In [1]:
# Required modules
from trios.feature_extractors import RAWFeatureExtractor
import trios
import numpy as np
from TFClassifier import TFClassifier
from CNN_TFClassifier import CNN_TFClassifier
import scipy as sp
import scipy.ndimage
import trios.shortcuts.persistence as p
import matplotlib
import matplotlib.image as mpimg
import matplotlib.pyplot as plt
import matplotlib.cm as cm
%matplotlib inline
Training examples are defined through the Imageset class of TRIOSlib. The class defines a list of tuples with pairs of input and desired output image paths, and an (optional) binary image mask (see http://trioslib.sourceforge.net/index.html for more details). In this case, we use a training set with two training examples, and for each example, we define the mask as being the input image, that is, the operator is applied in each white pixel of the input image:
In [2]:
train_imgs = trios.Imageset.read('images/train_images.set')
for i in range(len(train_imgs)):
print("sample %d:" % (i + 1))
print("\t input: %s" % train_imgs[i][0])
print("\t desired output: %s" % train_imgs[i][1])
print("\t mask: %s\n" % train_imgs[i][2])
print("The first pair of input and ouput examples:")
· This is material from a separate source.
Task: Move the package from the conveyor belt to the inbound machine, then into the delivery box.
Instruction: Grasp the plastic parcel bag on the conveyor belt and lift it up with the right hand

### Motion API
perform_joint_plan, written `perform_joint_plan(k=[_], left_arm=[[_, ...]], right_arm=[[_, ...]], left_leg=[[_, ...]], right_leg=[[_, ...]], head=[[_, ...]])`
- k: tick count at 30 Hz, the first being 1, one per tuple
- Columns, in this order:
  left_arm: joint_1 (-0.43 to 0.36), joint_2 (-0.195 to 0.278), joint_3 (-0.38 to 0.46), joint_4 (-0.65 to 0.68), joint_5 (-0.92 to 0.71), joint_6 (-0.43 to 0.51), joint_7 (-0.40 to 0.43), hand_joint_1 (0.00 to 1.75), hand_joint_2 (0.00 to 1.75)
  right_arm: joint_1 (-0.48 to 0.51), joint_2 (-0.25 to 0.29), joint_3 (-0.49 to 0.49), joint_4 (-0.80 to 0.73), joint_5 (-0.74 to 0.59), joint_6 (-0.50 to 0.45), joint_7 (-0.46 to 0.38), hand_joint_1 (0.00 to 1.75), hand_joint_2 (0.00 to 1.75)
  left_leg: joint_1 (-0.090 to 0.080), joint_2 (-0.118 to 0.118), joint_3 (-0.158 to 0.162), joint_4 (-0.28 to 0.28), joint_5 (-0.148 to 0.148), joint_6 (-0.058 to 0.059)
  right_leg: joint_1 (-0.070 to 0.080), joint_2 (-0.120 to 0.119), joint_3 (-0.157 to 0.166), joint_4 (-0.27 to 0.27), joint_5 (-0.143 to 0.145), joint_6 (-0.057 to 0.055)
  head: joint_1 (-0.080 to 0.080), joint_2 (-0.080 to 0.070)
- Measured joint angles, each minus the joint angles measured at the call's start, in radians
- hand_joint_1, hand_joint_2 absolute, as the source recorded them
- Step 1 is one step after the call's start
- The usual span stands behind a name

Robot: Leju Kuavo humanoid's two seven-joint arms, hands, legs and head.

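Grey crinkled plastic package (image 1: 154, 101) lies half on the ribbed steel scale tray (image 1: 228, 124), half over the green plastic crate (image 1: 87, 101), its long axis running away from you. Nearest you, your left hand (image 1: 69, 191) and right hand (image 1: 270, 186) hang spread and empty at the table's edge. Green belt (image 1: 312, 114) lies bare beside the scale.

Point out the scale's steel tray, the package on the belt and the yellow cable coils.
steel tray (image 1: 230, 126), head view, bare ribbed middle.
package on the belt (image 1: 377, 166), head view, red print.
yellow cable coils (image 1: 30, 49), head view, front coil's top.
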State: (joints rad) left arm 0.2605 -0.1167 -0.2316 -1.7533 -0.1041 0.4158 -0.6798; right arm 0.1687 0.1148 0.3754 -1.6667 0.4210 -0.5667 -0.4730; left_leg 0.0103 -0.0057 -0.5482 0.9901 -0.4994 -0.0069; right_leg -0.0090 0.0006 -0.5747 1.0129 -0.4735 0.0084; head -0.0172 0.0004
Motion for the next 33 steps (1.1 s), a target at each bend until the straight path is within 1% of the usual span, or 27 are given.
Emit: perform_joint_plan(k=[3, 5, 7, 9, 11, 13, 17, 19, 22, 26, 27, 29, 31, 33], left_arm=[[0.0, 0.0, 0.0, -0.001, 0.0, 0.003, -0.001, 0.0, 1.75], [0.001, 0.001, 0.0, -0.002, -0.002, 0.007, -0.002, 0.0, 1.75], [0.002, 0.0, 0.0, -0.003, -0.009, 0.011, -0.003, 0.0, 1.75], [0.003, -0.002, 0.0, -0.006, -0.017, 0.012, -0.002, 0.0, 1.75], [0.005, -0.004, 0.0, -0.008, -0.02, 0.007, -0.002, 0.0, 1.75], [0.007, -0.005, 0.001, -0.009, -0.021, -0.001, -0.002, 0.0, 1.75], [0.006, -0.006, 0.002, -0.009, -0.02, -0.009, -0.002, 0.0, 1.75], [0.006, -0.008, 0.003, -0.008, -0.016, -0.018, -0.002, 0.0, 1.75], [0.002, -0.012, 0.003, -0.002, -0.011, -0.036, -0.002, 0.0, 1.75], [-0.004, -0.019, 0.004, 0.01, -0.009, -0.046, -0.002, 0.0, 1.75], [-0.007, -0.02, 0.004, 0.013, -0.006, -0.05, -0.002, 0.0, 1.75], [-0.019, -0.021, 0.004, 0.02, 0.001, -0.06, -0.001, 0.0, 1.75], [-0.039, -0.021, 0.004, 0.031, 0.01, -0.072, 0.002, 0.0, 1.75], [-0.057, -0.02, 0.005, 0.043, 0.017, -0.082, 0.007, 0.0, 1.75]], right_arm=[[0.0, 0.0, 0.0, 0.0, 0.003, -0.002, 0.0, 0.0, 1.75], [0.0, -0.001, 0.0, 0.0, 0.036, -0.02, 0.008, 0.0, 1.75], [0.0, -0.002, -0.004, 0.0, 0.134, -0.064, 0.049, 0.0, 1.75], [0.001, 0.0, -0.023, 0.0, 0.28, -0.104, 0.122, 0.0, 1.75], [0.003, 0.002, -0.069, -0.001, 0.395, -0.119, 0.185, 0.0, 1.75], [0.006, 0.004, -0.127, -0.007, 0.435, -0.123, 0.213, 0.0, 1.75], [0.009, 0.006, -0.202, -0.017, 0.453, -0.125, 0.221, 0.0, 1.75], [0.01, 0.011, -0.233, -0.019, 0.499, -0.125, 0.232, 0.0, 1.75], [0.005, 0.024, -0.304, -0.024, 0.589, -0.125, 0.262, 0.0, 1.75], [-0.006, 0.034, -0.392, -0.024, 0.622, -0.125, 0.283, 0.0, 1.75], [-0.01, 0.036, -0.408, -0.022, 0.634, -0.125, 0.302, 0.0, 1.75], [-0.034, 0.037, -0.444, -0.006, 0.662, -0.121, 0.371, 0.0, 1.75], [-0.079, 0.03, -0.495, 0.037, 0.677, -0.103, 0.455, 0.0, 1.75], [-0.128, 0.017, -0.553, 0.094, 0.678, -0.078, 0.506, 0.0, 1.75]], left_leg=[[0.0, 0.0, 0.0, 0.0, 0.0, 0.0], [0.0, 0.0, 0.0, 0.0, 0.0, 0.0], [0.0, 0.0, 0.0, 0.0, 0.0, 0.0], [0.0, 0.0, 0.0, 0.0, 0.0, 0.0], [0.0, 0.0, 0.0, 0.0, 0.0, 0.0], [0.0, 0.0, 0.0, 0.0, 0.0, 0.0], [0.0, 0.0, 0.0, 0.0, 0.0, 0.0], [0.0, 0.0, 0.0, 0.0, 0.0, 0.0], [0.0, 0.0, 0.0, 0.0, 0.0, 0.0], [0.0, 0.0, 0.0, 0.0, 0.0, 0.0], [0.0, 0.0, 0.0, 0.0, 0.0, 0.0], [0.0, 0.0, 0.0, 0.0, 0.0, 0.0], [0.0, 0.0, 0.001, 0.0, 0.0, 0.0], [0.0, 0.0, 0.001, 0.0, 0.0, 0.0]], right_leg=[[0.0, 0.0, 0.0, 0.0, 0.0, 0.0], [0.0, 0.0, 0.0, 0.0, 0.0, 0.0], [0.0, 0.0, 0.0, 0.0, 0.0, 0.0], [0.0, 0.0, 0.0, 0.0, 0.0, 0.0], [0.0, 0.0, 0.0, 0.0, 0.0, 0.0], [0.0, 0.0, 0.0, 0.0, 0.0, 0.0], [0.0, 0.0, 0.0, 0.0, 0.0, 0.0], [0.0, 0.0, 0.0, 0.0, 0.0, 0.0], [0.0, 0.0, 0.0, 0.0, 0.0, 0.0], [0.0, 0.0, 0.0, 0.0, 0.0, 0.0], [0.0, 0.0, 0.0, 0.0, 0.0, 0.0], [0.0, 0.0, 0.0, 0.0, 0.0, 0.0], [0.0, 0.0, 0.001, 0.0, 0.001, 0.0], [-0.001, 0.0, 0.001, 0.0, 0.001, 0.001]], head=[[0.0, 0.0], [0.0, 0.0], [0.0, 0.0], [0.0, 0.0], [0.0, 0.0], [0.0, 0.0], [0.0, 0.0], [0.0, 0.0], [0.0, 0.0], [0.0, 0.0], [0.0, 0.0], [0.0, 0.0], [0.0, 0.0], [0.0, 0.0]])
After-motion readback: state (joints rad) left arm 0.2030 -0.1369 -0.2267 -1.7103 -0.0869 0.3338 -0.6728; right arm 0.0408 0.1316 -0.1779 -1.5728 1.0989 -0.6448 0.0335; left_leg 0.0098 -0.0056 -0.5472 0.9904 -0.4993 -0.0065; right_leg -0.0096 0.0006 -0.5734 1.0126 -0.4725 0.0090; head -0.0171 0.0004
fig = plt.figure(1, figsize=(15,15))
img=mpimg.imread(train_imgs[0][0])
fig.add_subplot(121)
plt.imshow(img, cmap=cm.gray)
plt.title('Input')
img_gt=mpimg.imread(train_imgs[0][1])
fig.add_subplot(122)
plt.title('Desired output')
plt.imshow(img_gt, cmap=cm.gray)
Out[2]:
We define a CNN architecture through the CNN_TFClassifier class. The classifier requires the input image shape and number of outputs for initialization. We define the input shape according to the patches extracted from the images, in this example, 11x11, and use a single sigmoid output unit for binary classification: text and non-text classes. Additional (optional) parameters include: learning_rate (default 1e-4), dropout_prob (default 0.5), and output_activation=(default 'sigmoid').
In [3]:
patch_side = 19
num_outputs = 1
win = np.ones((patch_side, patch_side), np.uint8)
cnn_classifier = CNN_TFClassifier((patch_side, patch_side, 1), num_outputs, num_epochs=10, model_dir='cnn_text_segmentation')
op_tf = trios.WOperator(win, TFClassifier(cnn_classifier), RAWFeatureExtractor, batch=True)
op_tf.train(train_imgs)
Out[3]:
In [4]:
test_img = sp.ndimage.imread('images/veja11.sh50.png', mode='L')
out_img = op_tf.apply(test_img, test_img)
fig = plt.figure(2, figsize=(15,15))
fig.add_subplot(121)
plt.imshow(test_img, cmap=cm.gray)
plt.title('Input')
fig.add_subplot(122)
plt.imshow(out_img, cmap=cm.gray)
plt.title('CNN output')
Out[4]:
In [ ]: